■ What you are asked to do ■
Repeat exactly, and only, the lines running from the one that holds "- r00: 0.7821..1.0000" to the end of the records.

===============

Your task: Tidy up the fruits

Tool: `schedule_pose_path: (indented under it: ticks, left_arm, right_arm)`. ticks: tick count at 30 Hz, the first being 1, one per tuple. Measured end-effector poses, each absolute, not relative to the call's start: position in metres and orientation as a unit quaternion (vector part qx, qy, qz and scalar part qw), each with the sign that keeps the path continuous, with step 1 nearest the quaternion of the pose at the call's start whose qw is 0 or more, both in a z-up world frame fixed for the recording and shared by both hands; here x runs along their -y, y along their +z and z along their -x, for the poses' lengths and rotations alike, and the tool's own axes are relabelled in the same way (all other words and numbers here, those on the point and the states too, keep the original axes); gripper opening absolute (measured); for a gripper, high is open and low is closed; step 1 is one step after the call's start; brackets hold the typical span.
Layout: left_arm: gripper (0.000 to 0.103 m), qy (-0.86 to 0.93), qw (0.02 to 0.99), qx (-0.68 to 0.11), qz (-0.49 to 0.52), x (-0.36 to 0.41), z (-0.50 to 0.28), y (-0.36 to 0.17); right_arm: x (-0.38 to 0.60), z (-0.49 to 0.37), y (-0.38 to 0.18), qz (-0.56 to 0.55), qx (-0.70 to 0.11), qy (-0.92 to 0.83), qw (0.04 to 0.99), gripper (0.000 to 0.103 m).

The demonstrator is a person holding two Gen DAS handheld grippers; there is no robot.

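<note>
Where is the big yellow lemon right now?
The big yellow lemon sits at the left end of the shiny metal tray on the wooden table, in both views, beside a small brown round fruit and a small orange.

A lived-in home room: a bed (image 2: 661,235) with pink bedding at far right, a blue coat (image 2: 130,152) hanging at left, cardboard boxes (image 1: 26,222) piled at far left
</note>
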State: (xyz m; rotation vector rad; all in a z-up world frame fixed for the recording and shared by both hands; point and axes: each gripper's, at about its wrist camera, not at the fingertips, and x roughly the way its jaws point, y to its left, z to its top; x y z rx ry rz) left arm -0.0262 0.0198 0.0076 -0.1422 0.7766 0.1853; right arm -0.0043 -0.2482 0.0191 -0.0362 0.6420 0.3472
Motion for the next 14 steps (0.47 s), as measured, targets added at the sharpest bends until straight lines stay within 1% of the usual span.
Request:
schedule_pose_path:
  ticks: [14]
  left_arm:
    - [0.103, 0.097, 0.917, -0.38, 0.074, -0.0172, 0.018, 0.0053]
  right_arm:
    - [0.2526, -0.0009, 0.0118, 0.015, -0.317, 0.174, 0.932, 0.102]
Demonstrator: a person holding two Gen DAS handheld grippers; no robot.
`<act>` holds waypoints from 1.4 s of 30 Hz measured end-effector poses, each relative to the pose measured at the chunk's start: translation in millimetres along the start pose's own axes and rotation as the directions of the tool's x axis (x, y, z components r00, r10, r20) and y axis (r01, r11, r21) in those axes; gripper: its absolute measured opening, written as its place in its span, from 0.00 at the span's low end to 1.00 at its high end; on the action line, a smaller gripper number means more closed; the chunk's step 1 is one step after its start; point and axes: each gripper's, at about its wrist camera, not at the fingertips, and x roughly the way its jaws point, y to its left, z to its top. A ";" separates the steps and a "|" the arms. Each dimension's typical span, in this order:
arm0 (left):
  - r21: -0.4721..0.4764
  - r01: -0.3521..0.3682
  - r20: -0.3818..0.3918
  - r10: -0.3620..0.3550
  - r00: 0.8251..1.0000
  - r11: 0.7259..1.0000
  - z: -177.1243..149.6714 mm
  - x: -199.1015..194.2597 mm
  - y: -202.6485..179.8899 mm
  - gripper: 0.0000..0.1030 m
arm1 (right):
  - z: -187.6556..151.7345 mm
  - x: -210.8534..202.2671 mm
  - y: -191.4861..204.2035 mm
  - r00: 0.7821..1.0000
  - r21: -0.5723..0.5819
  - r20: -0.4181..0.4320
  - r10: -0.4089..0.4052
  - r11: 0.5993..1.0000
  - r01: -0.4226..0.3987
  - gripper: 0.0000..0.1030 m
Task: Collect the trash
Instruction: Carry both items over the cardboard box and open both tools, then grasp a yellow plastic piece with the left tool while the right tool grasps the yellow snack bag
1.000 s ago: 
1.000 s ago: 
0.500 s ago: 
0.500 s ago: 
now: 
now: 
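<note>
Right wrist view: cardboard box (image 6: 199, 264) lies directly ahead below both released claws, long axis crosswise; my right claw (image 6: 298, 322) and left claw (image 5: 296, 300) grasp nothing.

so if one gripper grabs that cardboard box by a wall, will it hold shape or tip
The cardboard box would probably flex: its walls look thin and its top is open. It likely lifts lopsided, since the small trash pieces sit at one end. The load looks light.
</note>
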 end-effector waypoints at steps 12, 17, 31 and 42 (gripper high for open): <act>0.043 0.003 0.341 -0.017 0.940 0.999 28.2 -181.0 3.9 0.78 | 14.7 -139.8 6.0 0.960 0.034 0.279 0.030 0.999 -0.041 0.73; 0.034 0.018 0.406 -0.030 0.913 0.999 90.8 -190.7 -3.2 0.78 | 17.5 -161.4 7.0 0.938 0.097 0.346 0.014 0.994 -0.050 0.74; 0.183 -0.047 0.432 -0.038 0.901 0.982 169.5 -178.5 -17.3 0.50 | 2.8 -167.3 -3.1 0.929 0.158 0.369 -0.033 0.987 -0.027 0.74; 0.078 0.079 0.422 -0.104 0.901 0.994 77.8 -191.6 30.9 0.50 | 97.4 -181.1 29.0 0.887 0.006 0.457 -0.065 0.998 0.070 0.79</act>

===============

■ Finished exercise ■
  - r00: 0.7821..1.0000
  - r21: -0.5723..0.5819
  - r20: -0.4181..0.4320
  - r10: -0.4089..0.4052
  - r11: 0.5993..1.0000
  - r01: -0.4226..0.3987
  - gripper: 0.0000..0.1030 m
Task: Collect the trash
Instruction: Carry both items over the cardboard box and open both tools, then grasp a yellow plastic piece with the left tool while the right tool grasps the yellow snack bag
1.000 s ago: 
1.000 s ago: 
0.500 s ago: 
0.500 s ago: 
now: 
now: 
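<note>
Right wrist view: cardboard box (image 6: 199, 264) lies directly ahead below both released claws, long axis crosswise; my right claw (image 6: 298, 322) and left claw (image 5: 296, 300) grasp nothing.

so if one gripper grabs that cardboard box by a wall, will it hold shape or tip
The cardboard box would probably flex: its walls look thin and its top is open. It likely lifts lopsided, since the small trash pieces sit at one end. The load looks light.
</note>
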 end-effector waypoints at steps 12, 17, 31 and 42 (gripper high for open): <act>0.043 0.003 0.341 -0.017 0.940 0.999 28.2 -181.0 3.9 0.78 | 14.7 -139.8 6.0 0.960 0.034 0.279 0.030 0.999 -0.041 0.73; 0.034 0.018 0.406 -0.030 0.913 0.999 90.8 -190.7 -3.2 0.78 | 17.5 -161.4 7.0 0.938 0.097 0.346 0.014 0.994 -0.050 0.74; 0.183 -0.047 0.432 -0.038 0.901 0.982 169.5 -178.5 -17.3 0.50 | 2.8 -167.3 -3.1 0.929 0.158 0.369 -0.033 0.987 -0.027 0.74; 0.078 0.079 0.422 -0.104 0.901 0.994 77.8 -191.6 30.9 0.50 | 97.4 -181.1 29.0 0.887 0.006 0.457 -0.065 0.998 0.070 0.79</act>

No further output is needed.